Stand behind the kovil and look over the edge down to the sea some 100m below and watch the colourful fishing boats come in close to the rocks with burning incense on the bow, the fishermen saying a small prayer, some of them smashing a coconut against the rocks for extra blessings.
The original kovil, said to have been built thousands of years BC, was demolished in the early part of the 17th century by the Portuguese who pushed it over the edge of the cliff into the sea. The temple’s focus point for devotion is the phallic symbol for Shiva, the lingam.

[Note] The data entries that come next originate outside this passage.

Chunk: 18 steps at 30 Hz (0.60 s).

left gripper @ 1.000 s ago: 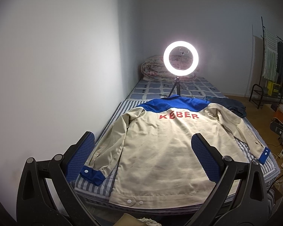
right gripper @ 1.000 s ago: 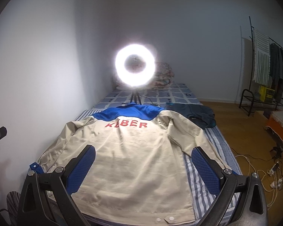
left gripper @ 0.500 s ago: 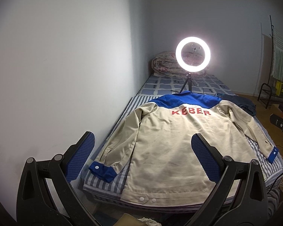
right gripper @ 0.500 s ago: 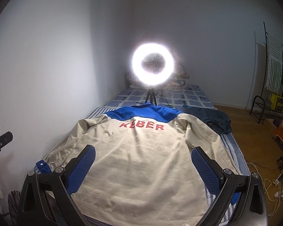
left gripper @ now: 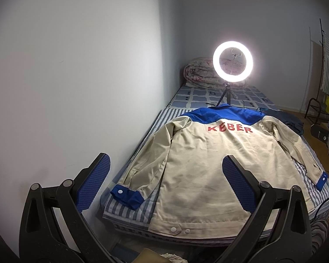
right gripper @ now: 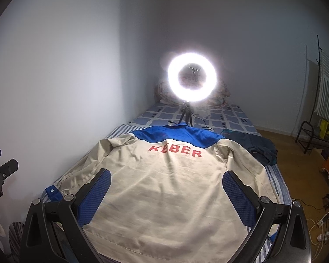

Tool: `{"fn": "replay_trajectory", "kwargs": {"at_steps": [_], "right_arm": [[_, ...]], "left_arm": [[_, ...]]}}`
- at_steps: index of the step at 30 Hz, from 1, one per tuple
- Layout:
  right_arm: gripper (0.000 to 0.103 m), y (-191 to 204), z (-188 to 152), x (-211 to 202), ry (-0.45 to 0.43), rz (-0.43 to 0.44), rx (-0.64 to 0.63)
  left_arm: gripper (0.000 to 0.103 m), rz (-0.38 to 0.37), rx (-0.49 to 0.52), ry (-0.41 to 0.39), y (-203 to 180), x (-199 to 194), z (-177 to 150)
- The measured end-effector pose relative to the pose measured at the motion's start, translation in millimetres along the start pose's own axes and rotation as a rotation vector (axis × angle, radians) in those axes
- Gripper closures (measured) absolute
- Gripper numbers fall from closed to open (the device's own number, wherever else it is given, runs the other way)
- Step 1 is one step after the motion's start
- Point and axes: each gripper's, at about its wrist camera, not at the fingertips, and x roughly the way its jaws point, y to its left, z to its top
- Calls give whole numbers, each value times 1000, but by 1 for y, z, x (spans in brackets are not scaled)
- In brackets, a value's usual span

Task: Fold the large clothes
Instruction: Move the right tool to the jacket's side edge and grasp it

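The jacket (left gripper: 210,171) lies back-up, spread flat on the bed (left gripper: 193,97), sleeves out. Both claws, left (left gripper: 164,182) and right (right gripper: 166,194), hang over its hem, spread apart, empty. Folding hasn't begun; next likely calls for gripping 1 sleeve.

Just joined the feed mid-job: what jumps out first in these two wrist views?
The lit ring light glares from its tripod at the far end of the bed, in front of a rolled quilt. Spread flat, back up, on the near end lies a beige jacket with a blue yoke, blue cuffs and red lettering. A dark garment lies crumpled by its right shoulder, and both tongs hang open above the hem, holding nothing.
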Motion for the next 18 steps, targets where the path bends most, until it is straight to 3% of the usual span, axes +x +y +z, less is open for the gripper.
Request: {"fn": "replay_trajectory", "kwargs": {"at_steps": [9,18], "right_arm": [[0,23,9,7,-11,34,-40],[0,70,15,38,-39,191,-139]], "left_arm": [[0,21,-9,6,13,1,-3],[0,40,-10,52,36,-2,-28]]}}
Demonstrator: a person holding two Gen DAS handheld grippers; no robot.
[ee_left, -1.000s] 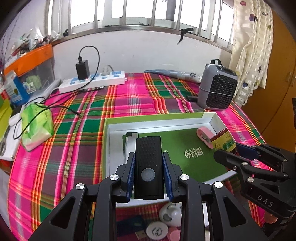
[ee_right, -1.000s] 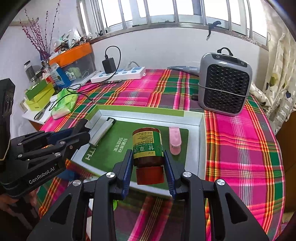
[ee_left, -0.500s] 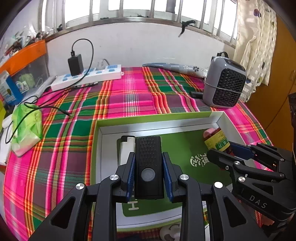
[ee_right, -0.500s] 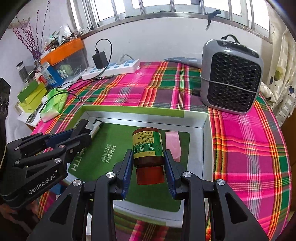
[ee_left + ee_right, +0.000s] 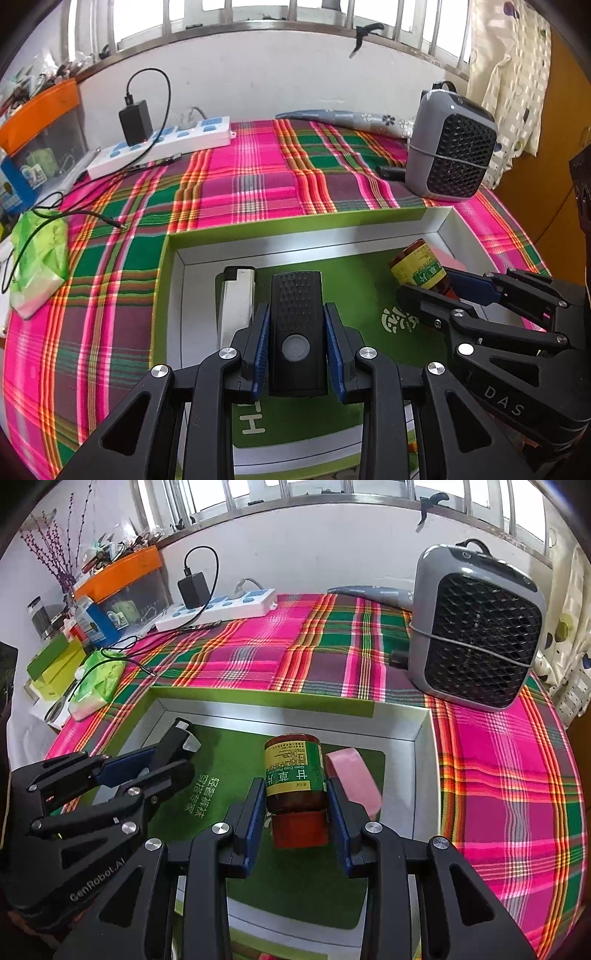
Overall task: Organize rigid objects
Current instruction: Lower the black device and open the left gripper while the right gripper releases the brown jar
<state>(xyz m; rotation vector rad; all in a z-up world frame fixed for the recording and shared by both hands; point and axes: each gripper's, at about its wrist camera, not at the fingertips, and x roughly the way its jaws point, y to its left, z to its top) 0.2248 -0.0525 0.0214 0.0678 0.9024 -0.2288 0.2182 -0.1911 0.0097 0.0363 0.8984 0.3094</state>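
Note:
My left gripper (image 5: 296, 321) is shut on a black flat device with a round button (image 5: 296, 325), held over the green-floored tray (image 5: 303, 236). Just left of it a silver lighter (image 5: 236, 295) lies in the tray. My right gripper (image 5: 296, 805) is shut on a brown bottle with a green and yellow label and a red cap (image 5: 294, 775), also over the tray (image 5: 295, 720). A pink tape roll (image 5: 352, 775) lies in the tray beside the bottle's right. In the left wrist view the right gripper (image 5: 428, 288) shows with the bottle (image 5: 421, 269). In the right wrist view the left gripper (image 5: 173, 753) hangs at the left.
A grey fan heater (image 5: 476, 627) stands behind the tray at the right. A white power strip with a black charger (image 5: 162, 144) lies at the back left. A green tissue pack (image 5: 37, 258) and a loose cable lie at the left on the plaid cloth (image 5: 258, 177).
Both grippers have moved forward and down over the tray with their objects still held; the tray now fills more of both views. The small items on the cloth near the tray's front have dropped out of sight.

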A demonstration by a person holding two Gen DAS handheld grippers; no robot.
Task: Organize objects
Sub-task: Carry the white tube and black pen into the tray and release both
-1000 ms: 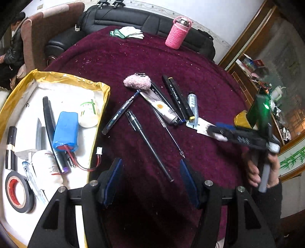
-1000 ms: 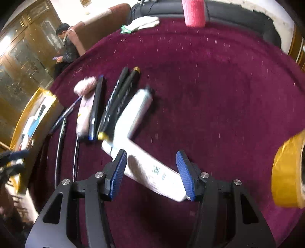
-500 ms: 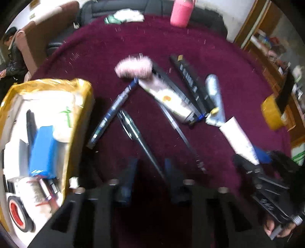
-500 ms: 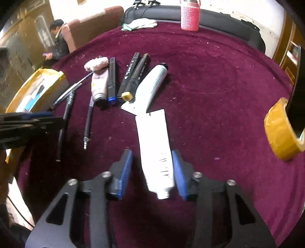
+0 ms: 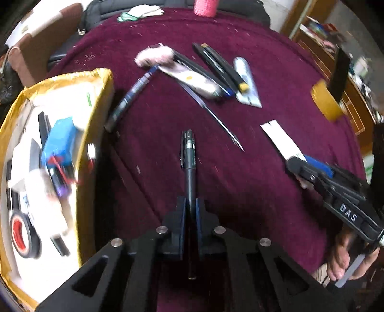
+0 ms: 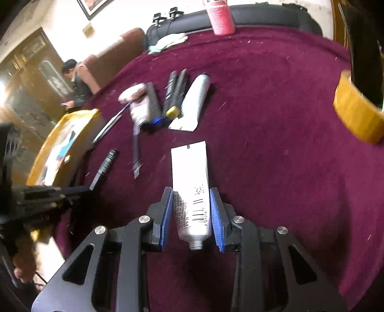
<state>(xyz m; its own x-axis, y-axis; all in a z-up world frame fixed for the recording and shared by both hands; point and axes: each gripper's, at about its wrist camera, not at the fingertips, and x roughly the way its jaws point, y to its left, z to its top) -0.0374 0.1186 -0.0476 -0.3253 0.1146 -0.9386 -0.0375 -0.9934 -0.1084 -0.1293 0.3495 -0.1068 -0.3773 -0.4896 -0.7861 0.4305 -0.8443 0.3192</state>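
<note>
My left gripper (image 5: 190,204) is shut on a black pen (image 5: 189,153) that points away over the maroon tablecloth. My right gripper (image 6: 191,208) is shut on a white tube (image 6: 190,177) with a barcode, its threaded neck towards the camera. The right gripper also shows in the left wrist view (image 5: 309,168) with the tube (image 5: 280,140) sticking out. The left gripper with its pen (image 6: 104,165) shows at the left of the right wrist view. A gold-edged white tray (image 5: 100,79) holds a blue battery pack (image 5: 60,141), red-cored tape (image 5: 22,232) and other items.
A cluster lies mid-table: pink fluffy item (image 5: 154,56), blue pen (image 5: 130,96), tubes and black markers (image 5: 218,66), thin refill (image 5: 216,117). Yellow tape roll (image 5: 325,99) at right. Pink bottle (image 6: 219,16) and gloves (image 6: 168,40) at the far edge.
My left gripper has closed on the black pen and lifted it. My right gripper has closed on the white tube, which now lies straight between the pads.
</note>
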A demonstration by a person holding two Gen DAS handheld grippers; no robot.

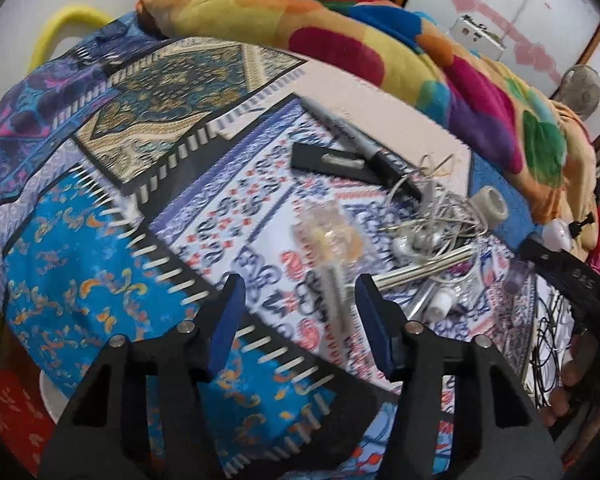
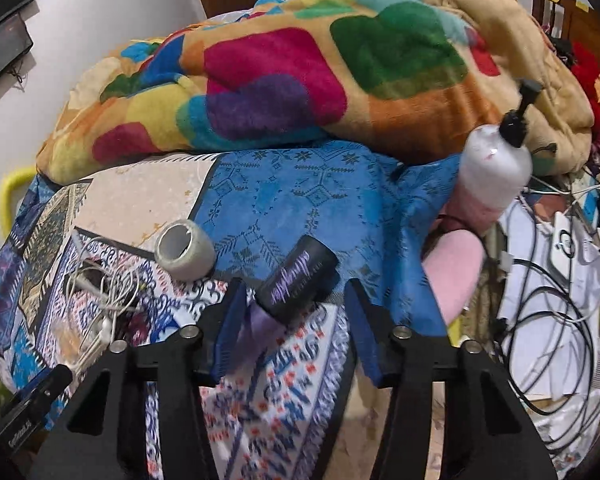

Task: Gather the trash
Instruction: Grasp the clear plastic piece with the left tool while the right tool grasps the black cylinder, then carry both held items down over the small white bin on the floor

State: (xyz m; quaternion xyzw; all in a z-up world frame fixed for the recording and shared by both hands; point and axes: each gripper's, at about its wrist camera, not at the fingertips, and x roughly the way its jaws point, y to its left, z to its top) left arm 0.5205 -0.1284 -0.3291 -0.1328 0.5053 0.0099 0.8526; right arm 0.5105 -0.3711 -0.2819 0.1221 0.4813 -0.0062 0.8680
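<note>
On a patterned bedsheet lies a clear crumpled plastic wrapper just ahead of my open, empty left gripper. Beyond it are tangled white earphones, a tape roll, a marker and a black flat piece. My right gripper is open. A black tube with purple lettering lies between its fingertips, with a translucent purple cap end by the left finger. The tape roll and earphones show at its left.
A bright fleece blanket is heaped at the back. A white pump bottle lies right, above a pink object. Cables and white papers crowd the right side. Metal rods lie near the earphones.
</note>
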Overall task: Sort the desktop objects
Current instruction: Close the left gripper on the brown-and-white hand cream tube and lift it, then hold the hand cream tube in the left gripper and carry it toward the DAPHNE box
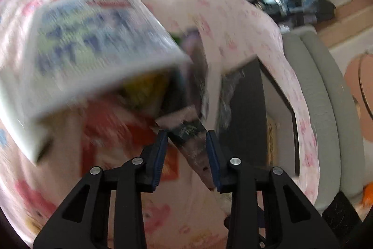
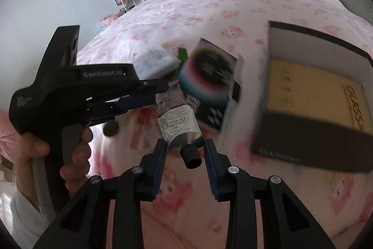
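The tube (image 2: 179, 127) is held at both ends over the pink bed (image 2: 244, 6), long axis running away from the right gripper (image 2: 185, 151), whose half-open fingers flank the capped end. The left gripper (image 1: 186, 146) appears to pinch the crimped tail. The open box (image 2: 310, 95) lies just right.
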A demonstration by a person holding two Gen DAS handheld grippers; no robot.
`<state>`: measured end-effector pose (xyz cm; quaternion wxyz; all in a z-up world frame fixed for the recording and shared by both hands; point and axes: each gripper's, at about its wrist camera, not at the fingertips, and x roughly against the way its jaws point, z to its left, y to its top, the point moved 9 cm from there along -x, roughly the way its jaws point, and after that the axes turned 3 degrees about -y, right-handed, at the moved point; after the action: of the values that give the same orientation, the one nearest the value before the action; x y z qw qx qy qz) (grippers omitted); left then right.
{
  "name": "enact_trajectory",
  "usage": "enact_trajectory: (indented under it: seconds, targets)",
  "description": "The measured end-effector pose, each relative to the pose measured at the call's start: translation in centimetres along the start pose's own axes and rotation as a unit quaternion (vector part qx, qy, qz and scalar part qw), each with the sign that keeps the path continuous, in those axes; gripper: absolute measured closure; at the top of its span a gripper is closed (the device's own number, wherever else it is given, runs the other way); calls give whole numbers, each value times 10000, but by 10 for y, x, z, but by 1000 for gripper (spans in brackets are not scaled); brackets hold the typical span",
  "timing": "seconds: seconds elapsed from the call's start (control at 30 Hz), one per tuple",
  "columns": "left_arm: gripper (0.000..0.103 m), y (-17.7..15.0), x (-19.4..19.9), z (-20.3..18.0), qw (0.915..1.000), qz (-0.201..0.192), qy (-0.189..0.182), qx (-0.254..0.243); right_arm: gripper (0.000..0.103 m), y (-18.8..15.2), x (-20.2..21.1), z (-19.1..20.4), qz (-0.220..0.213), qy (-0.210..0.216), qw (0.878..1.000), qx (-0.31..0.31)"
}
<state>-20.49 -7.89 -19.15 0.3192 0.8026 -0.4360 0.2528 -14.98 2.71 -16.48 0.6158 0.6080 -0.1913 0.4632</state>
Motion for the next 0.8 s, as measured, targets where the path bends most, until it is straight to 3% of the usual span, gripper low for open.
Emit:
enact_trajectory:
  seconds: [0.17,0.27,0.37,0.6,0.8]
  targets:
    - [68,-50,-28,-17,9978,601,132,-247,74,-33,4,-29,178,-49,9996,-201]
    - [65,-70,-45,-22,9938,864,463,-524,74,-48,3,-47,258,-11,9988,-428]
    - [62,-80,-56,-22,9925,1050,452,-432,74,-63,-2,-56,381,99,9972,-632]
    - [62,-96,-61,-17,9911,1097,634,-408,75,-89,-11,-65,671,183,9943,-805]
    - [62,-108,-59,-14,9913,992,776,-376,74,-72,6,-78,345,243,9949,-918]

Visitors to Trinco are easily enraptured by the region’s quiet beaches that it makes it difficult to think about anything other than lazing in the sand, swimming, water-sports such as diving, or going on a whale-watching expedition. However, as with most places in Sri Lanka, a little exploration can uncover any number of treasures.
For instance, try the magnificent ruins of Velgam Vihara, built around 1st AD, and 13km west of the town. Among the ruins are the remains of a large dagoba and several other structures, including at least two small Buddha statues. The site was declared an archaeological reserve in 1934.
The curved sandy bay is wide and long. There are no big hotel complexes towering over the beach, which at many places is lined with a multitude of brightly coloured fishing boats. That there are empty spaces between restaurants and guesthouses is striking when you have been used to seeing how crowded and developed most west and southern coast beach spots are.
During May to October, which is dry season on the east coast, the bay becomes safe for swimming, and best for surfing. There are some beautiful coral reefs and an unbelievable number of tropical fish to be seen in and around the area where the best snorkelling, on a calm day, is on the southern tip of the bay.
There are no dive shops in Arugam Bay but you may be able to organize a tour with qualified PADI instructor in advance. There are some Dutch and Portuguese shipwrecks to explore that are home to a wide variety of marine life.
Of course surfing IS Arugam Bay, and the area offers a variety of right-hand point breaks that delight even the most experienced surfers. Access to surfing spots can be arranged from guesthouses where you will also be able to hire surfboards if you don’t have your own.
Two kilometres from Arugam Bay is the beautiful mangrove ecosystem of the Pottuvil Lagoon. The tour, by traditional outrigger canoe, lasts two hours and lets you get very close to the abundance of wildlife the mangrove has to offer.
There are two national parks close to Arugam Bay. Lahugala is 12km from Pottuvil - you will probably pass through it on your way to Arugam Bay. Here you can see very large herds of elephants at dawn or at sunset. Yala East, 25km away, also contains elephants and some leopards. To the north-east of the park you can visit Kumana Bird Sanctuary.
Near Pottuvil Point in the jungle is the Magul Maha Viharaya, a 2,000-year-old Buddhist temple that was reconstructed in the 14th century and contains ruins that include a palace and a monastery.